Cyberchase is an educational animated sci-fi children's television series that airs on PBS Kids. The series centers around three children from Earth: Jackie, Matt, and Inez, who are brought into Cyberspace, a digital universe, in order to protect the world from the villain Hacker (Christopher Lloyd). They are able to prevent Hacker from taking over Cyberspace by means of problem-solving skills in conjunction with basic math, environmental science, and wellness. In Cyberspace, they meet Digit (Gilbert Gottfried), a "cybird" who helps them on their missions.

Cyberchase was created by WNET New York and premiered on PBS Kids on January 21, 2002. In 2010, after the season 8 finale, Cyberchase went on hiatus, but it returned in 2013 for a ninth season, followed by a tenth season in 2015. The eleventh season premiered on October 23, 2017, and the twelfth season premiered on April 19, 2019.

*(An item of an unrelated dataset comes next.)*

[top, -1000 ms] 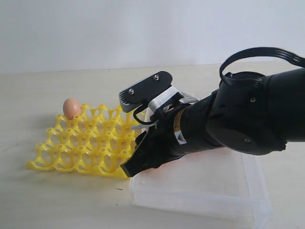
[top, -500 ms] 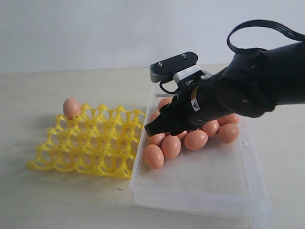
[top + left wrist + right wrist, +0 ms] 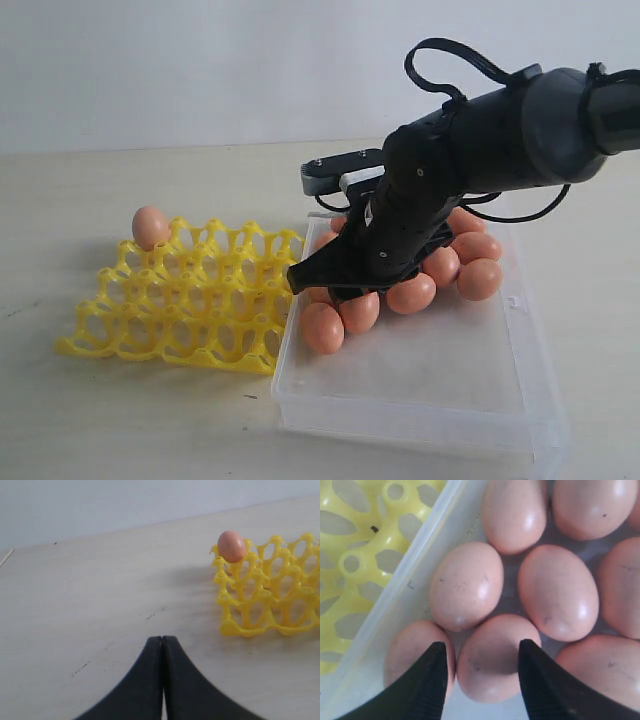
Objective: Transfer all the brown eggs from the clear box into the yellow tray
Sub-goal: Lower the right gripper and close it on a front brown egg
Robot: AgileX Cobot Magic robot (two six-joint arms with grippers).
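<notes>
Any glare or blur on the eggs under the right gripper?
Right wrist view: the brown eggs are sharp, with only small soft highlights; the right gripper, nearer the lens, is slightly soft. Exterior view: even light, faint shadows; the clear box barely stands out.

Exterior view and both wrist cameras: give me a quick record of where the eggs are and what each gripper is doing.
yellow tray: one placed egg in a corner cup, other visible cups empty
clear box: beside the tray, brown eggs clustered inside
right gripper: open, poised over an egg near the tray-side wall
left gripper: shut, empty, above the table
</notes>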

A thirteenth season was announced on October 19, 2020, and premiered on February 25, 2022. A fourteenth season will premiere on April 21, 2023.

Plot
Motherboard is the "brain of the giant computer system that oversees all of Cyberspace". Her technician computer scientist, Dr. Marbles, kept her functioning properly until his assistant, the Hacker, turned against them. Dr. Marbles drained Hacker's battery and banished him to the Northern Frontier, where he formulated a plan to launch a virus that would attack Motherboard.

When Jackie, Matt, and Inez interact with a library map in the real world, they accidentally allow Hacker access to Motherboard, and she becomes infected with the virus. The kids are brought into Cyberspace and join forces with Digit, a creation of the Hacker who escaped his control. Together they protect the world from the Hacker and his clumsy, accident-prone assistants, Buzz and Delete, until they can recover the Encryptor Chip, a device stolen by Hacker that can nullify the virus and bring Motherboard back to full strength.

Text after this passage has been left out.